Overblown weddings are a consequence of the propensity of late twentieth and early twenty first Americans to over-consume material goods in general.
There are two general ways to approach this. Keep late twentieth century and early twenty first century American culture intact, but it doesn't affect weddings. The way this happens is that the move away from traditional values in the 1960s is greater and more permanent than IOTL so that most people, including couples with children, just stop getting married. Those that do have formal weddings are religious people out of touch with mainstream culture and they keep their church weddings simple.
In this timeline, the money that is spent on weddings still gets spent, it just gets spent on something more ridiculous.

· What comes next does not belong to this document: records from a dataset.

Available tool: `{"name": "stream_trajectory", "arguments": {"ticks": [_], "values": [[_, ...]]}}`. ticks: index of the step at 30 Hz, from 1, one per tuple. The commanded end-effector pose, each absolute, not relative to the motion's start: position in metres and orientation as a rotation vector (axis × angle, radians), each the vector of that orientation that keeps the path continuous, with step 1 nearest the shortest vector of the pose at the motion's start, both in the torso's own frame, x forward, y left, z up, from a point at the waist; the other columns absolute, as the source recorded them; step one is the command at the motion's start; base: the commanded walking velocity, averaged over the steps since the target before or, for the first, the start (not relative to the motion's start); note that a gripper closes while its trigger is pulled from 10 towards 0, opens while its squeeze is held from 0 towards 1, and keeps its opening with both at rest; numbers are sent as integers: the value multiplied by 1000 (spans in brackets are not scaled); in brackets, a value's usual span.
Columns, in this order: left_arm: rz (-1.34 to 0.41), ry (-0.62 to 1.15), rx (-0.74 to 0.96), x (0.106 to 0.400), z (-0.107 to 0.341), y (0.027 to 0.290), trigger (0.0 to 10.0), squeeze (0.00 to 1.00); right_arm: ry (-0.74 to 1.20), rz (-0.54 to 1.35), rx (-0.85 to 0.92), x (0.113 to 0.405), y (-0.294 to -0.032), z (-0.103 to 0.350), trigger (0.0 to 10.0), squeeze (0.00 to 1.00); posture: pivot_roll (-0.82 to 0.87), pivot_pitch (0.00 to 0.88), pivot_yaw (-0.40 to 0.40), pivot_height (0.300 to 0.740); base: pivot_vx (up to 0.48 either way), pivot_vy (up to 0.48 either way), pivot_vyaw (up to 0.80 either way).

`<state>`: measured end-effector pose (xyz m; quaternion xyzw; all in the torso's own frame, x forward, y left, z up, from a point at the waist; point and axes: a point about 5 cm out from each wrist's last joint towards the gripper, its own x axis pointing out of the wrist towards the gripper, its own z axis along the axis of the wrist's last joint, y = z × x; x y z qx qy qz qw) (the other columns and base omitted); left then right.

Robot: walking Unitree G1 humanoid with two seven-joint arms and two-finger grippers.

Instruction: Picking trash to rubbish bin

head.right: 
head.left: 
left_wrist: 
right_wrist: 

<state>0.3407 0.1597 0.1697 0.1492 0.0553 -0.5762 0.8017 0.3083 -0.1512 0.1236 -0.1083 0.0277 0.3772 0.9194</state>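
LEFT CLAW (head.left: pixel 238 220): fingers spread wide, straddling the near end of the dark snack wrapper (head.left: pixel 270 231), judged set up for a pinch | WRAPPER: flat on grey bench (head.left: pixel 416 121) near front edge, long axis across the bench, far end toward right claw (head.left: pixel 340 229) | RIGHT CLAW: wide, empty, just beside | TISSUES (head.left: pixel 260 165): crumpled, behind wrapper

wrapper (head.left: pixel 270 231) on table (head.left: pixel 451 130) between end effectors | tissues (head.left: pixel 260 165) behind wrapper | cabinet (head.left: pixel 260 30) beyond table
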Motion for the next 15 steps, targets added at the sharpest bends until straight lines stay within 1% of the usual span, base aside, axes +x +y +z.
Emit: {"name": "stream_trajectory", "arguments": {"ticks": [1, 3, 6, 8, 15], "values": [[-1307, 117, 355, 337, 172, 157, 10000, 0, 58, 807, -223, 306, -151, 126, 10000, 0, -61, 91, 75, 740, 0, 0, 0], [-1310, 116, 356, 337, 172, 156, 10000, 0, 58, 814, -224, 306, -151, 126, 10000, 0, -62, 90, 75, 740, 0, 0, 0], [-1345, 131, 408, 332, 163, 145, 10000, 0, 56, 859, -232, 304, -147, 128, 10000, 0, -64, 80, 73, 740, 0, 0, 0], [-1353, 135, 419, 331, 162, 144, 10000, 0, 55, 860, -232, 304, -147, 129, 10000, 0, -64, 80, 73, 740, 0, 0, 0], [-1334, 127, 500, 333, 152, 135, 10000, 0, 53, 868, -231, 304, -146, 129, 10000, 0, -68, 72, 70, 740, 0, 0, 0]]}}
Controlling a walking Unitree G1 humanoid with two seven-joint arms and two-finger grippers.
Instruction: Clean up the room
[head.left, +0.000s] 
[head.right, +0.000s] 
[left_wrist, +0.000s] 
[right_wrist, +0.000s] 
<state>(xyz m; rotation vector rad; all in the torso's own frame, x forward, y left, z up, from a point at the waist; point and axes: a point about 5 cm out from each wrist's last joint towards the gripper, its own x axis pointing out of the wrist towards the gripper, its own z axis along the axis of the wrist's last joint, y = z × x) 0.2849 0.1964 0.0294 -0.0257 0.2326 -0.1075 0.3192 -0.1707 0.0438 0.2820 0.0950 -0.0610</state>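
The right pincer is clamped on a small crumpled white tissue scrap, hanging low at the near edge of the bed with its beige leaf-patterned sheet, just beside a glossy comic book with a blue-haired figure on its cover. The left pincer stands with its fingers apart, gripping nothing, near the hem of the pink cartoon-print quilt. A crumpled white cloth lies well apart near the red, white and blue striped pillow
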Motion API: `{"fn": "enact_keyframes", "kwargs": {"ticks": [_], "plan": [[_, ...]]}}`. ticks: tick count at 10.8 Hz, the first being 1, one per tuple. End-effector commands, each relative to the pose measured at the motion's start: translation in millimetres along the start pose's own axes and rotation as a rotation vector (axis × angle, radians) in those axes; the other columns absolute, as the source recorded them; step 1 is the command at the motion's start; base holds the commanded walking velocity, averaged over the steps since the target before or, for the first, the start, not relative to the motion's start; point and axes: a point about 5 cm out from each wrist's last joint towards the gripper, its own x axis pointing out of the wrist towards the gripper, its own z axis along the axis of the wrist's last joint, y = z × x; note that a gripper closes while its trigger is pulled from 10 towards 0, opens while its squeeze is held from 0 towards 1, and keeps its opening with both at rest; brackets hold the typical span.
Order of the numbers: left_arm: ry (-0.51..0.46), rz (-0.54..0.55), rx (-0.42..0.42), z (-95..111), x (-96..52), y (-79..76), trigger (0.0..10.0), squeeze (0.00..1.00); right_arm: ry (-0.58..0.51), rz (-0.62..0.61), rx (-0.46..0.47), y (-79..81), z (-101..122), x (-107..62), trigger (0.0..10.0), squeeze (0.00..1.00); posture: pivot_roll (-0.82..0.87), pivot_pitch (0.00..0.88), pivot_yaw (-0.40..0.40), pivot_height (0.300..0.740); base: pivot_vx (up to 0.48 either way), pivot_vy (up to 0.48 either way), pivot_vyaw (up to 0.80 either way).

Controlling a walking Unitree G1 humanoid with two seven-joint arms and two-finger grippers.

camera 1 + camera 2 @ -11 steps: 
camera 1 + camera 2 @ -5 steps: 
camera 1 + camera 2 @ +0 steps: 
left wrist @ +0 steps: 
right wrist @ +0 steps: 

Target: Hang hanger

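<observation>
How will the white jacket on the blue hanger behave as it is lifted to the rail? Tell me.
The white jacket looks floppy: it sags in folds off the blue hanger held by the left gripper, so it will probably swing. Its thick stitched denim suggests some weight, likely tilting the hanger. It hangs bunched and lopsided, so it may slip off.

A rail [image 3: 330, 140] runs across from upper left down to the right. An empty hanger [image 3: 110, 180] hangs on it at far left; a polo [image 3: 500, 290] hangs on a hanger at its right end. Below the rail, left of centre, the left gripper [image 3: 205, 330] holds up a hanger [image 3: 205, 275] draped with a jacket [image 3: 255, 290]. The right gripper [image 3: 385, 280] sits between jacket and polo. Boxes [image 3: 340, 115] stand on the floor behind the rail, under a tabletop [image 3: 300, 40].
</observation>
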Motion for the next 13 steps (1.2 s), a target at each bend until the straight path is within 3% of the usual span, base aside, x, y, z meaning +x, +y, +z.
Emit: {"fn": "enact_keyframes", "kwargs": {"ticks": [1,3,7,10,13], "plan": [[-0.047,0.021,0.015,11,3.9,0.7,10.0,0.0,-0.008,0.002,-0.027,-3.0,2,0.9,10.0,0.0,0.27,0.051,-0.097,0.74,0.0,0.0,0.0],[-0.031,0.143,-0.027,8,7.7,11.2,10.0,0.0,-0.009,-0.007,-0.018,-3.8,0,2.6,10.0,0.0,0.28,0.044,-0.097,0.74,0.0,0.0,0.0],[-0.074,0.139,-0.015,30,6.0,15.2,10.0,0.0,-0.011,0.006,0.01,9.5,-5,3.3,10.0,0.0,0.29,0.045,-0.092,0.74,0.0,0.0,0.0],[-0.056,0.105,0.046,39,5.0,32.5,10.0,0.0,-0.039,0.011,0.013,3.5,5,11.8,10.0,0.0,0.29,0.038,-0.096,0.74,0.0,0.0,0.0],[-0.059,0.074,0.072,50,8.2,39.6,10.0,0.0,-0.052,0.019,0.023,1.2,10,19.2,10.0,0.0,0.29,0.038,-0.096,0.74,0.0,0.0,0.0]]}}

Alternatively, you can stop the consumer culture and the wedding aspect goes away, but this has big effects. You can do anything in this regard from going back to the colonial period to tinker with the culture, stop or change the New Deal so consumer spending is not the way to get out of the Great Depression, keeping the USA out of World Wars I and II so the US does not become the great superpower (plus keeping the USA out of World War I or preventing it probably also prevents the Great Depression in the first place, as well as the "roaring 20s"), stop the Baby Boom from happening, which stopping US participation in World War 2 accomplishes, or for a last minute POD the more anti-materialist aspects of the culture culture of the 1970s gain more traction and are not reversed.